■ **Task goal**
Your answer must be every line of the data that holds the string "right".

Source material Block Start

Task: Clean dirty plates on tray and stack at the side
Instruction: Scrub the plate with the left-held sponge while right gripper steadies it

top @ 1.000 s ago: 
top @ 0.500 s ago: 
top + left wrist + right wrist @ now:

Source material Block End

■ **Answer box**
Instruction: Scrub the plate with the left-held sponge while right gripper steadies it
top + left wrist + right wrist @ now:

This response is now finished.